…And I’m not just talking about the fact that I haven’t been able to get into the Christmas spirit this year. Really, there’s nothing to get excited about in my world. I work in retail and I have no family to speak of, and I have pretty much given up every other folk in my life, so by the time the day actually gets here, I’m going to be exhausted and want nothing to do with anyone.
But that’s not what I’m talking about.
It’s been several weeks, maybe just two or so, since I’ve worked on my story, “Cracks in the Sidewalk.”
But I’ve been EXHAUSTED. It’s not that I don’t WANT to work on it, I really do, but there are just some days/nights that it takes so much energy to pick up a pen to write a new scene I need, or even just sit here in front of the computer to THINK about writing a new scene I need.
I’ve not been LAZY, I don’t think.
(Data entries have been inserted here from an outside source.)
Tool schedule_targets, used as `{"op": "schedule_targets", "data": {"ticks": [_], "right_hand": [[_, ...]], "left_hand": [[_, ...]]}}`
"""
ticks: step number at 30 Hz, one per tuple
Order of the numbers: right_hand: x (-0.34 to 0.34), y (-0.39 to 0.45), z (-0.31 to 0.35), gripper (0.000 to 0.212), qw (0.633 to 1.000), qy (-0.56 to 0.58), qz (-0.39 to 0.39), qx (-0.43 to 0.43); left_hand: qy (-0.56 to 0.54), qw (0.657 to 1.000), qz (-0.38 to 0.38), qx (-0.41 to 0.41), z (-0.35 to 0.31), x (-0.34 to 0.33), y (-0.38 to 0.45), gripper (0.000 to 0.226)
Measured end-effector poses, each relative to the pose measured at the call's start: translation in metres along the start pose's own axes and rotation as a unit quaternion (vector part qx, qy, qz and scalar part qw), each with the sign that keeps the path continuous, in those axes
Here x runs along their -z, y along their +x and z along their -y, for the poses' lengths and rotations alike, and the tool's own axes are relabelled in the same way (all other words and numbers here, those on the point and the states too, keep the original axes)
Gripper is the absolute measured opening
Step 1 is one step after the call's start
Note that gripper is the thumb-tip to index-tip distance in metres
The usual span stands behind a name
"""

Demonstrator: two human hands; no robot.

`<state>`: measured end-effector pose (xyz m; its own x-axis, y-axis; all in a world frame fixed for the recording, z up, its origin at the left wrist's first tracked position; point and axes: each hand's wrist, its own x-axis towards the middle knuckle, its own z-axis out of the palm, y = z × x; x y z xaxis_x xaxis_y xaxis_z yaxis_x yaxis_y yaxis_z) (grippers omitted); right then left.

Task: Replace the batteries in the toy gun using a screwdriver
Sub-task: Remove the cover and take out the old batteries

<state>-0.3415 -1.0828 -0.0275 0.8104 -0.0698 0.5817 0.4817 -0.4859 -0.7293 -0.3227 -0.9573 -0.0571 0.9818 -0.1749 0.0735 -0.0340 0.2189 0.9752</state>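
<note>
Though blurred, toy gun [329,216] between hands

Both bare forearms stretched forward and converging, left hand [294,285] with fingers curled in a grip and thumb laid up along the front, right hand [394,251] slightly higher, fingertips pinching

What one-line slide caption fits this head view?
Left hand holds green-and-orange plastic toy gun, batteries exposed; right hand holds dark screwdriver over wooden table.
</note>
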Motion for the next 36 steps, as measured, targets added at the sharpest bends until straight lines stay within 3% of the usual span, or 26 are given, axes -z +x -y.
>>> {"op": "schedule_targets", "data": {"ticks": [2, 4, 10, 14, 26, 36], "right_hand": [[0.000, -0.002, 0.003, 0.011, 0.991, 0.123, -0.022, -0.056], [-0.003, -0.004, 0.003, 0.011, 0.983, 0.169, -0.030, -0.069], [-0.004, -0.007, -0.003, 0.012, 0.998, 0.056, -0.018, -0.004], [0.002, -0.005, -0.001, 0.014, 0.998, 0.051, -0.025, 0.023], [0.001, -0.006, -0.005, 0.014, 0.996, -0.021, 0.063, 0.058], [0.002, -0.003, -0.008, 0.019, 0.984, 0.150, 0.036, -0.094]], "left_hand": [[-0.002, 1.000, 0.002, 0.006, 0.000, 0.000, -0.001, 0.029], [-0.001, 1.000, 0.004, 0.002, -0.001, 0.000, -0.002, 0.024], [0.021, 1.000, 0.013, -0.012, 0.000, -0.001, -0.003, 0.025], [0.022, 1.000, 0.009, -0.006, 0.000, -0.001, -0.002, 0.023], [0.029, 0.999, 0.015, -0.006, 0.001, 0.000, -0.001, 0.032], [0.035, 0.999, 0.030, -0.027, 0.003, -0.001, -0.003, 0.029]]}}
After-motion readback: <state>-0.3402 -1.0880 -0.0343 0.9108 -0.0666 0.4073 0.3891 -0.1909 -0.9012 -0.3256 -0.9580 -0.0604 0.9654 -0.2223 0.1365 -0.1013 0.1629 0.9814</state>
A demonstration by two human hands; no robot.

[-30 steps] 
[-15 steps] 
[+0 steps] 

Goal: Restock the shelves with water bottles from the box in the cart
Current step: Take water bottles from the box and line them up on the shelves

But my brain is freaking MUSH. The fact that I WANT to be working on this novel and that I’m jealous of everyone else who IS working makes me feel COMPLETELY GUILTY, even though I’m working my ass off at my day job. It’s just that….when I get home, I just want to eat something, watch tv and freaking veg.
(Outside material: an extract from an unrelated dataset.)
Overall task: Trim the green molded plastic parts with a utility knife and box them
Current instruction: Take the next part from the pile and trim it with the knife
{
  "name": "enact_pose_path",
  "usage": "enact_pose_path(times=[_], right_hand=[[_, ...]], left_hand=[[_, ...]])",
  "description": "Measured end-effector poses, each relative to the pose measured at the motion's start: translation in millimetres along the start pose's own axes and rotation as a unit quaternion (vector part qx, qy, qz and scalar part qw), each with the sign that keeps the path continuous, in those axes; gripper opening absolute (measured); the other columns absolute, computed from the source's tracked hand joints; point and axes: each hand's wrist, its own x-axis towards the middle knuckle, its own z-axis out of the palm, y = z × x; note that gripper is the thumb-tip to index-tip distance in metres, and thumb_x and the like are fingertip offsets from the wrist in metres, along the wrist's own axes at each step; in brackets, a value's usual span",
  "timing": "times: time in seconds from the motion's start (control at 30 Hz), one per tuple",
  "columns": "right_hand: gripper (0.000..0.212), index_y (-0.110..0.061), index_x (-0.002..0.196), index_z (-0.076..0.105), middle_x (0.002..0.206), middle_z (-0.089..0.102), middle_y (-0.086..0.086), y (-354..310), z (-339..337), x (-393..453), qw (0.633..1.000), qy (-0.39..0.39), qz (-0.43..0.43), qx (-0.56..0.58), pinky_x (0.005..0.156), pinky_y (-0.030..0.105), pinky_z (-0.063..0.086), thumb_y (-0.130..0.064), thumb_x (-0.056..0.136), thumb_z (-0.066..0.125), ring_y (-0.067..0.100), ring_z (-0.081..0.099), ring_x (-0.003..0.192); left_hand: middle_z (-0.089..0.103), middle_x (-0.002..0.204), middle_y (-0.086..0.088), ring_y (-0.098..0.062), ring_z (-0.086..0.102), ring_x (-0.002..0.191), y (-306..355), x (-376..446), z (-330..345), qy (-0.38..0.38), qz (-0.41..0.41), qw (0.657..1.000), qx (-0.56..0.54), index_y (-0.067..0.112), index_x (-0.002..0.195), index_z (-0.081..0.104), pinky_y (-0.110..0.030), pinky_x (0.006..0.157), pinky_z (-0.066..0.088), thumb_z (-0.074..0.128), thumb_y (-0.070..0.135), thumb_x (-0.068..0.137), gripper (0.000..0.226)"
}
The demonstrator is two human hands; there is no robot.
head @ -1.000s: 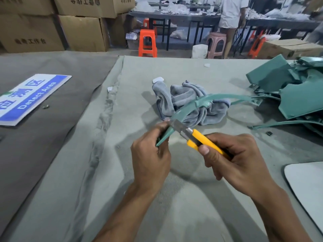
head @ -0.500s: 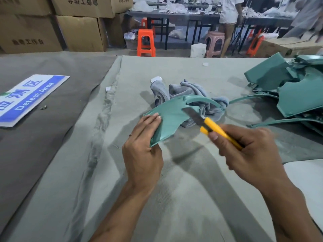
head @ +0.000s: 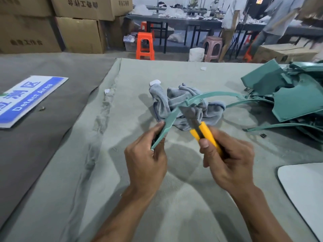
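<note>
Left hand (head: 146,161) pinches the curved green part (head: 172,116) edge-on mid-table; right hand (head: 229,159) fisted round the yellow knife (head: 203,132), blade against the part

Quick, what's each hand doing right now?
Left hand: grips the green plastic part.
Right hand: grips the yellow utility knife.

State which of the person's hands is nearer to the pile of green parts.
Right. The right hand, gripping the knife, is on the pile's side of the table; the left hand, holding one green part, is farther away.
</note>
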Motion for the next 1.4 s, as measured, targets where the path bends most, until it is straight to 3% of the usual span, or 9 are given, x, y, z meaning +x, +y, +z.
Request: enact_pose_path(times=[0.3, 0.47, 0.67, 0.8, 0.9, 1.0, 1.17, 1.27, 1.4], right_hand=[[0.035, -0.020, 0.094, 0.061, 0.062, 0.061, -0.003, 14, 3, -1, 0.974, 0.145, 0.170, -0.040, 0.039, 0.036, 0.047, -0.050, 0.108, 0.051, 0.015, 0.061, 0.041], [0.041, -0.026, 0.095, 0.064, 0.070, 0.062, 0.014, -17, 26, 3, 0.934, 0.065, 0.271, 0.223, 0.038, 0.030, 0.044, -0.066, 0.088, 0.072, 0.028, 0.052, 0.038], [0.017, -0.023, 0.081, 0.064, 0.055, 0.048, 0.005, -13, 33, 0, 0.884, 0.107, 0.349, 0.291, 0.039, 0.028, 0.040, -0.014, 0.084, 0.079, 0.022, 0.044, 0.036], [0.020, -0.015, 0.077, 0.054, 0.059, 0.046, 0.002, -4, 22, 5, 0.836, 0.178, 0.381, 0.353, 0.038, 0.026, 0.036, -0.006, 0.078, 0.072, 0.017, 0.041, 0.039], [0.018, -0.016, 0.075, 0.058, 0.060, 0.046, 0.002, -2, 17, 7, 0.837, 0.153, 0.366, 0.377, 0.037, 0.025, 0.036, -0.003, 0.080, 0.070, 0.016, 0.040, 0.037], [0.016, -0.018, 0.078, 0.066, 0.060, 0.046, 0.005, -1, 19, 4, 0.852, 0.110, 0.348, 0.375, 0.038, 0.024, 0.037, -0.003, 0.082, 0.069, 0.017, 0.040, 0.035], [0.012, -0.023, 0.082, 0.069, 0.054, 0.048, -0.001, 0, 17, -1, 0.893, 0.030, 0.308, 0.327, 0.040, 0.026, 0.041, -0.025, 0.083, 0.080, 0.020, 0.045, 0.033], [0.033, -0.022, 0.094, 0.071, 0.061, 0.062, 0.003, -2, 11, -1, 0.928, 0.005, 0.271, 0.256, 0.040, 0.030, 0.042, -0.055, 0.093, 0.072, 0.025, 0.050, 0.036], [0.040, -0.010, 0.101, 0.073, 0.067, 0.068, 0.011, -1, -5, 0, 0.954, -0.051, 0.200, 0.218, 0.041, 0.028, 0.043, -0.048, 0.103, 0.061, 0.028, 0.055, 0.039]], left_hand=[[0.068, 0.077, -0.006, -0.021, 0.062, 0.069, -2, 0, 2, 0.011, 0.020, 0.999, 0.037, 0.007, 0.095, 0.077, -0.008, 0.058, 0.036, 0.067, 0.016, 0.091, 0.014], [0.072, 0.126, -0.004, -0.018, 0.066, 0.121, -3, -1, 1, -0.044, 0.136, 0.983, 0.115, 0.007, 0.121, 0.075, -0.032, 0.100, 0.054, 0.059, -0.011, 0.072, 0.054], [0.058, 0.145, -0.013, -0.029, 0.045, 0.144, -1, -4, 7, -0.106, 0.189, 0.976, 0.025, -0.002, 0.134, 0.063, -0.044, 0.112, 0.047, 0.050, 0.006, 0.104, 0.033], [0.027, 0.167, -0.006, -0.023, 0.014, 0.157, 4, 1, 11, -0.072, 0.027, 0.996, -0.053, 0.007, 0.158, 0.032, -0.046, 0.125, 0.026, 0.054, -0.014, 0.082, 0.082], [0.062, 0.141, 0.001, -0.020, 0.064, 0.122, 7, 3, 9, -0.042, -0.195, 0.927, -0.317, 0.013, 0.155, 0.038, -0.048, 0.097, 0.055, 0.050, 0.014, 0.091, 0.066], [0.072, 0.083, -0.006, -0.022, 0.066, 0.059, 3, 12, 2, -0.075, -0.295, 0.845, -0.440, 0.008, 0.120, 0.066, -0.029, 0.047, 0.046, 0.065, 0.046, 0.086, 0.051], [0.068, 0.077, -0.007, -0.021, 0.060, 0.049, 6, 17, -1, -0.154, -0.337, 0.817, -0.441, 0.014, 0.101, 0.068, -0.022, 0.037, 0.037, 0.076, 0.022, 0.079, 0.025], [0.068, 0.074, -0.002, -0.015, 0.060, 0.052, 11, 19, -2, -0.091, -0.351, 0.806, -0.467, 0.016, 0.093, 0.069, -0.021, 0.036, 0.037, 0.070, 0.012, 0.077, 0.017], [0.071, 0.078, 0.000, -0.013, 0.064, 0.060, 8, 27, -7, -0.007, -0.369, 0.796, -0.480, 0.018, 0.094, 0.069, -0.026, 0.050, 0.044, 0.070, 0.007, 0.081, 0.018]])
And that makes me feel so guilty. Writing is supposed to eventually be my ticket to…whatever is next. I’m not saying that writing is going to be my ticket out of this hell I’ve put myself in, but it might make it easier to set bigger goals.
I don’t know what I’m saying. Like I said, my brain is mush. Too much worrying, too much sadness, not enough hope or Christmas spirit.
Maybe not enough intoxicating substances to pretend.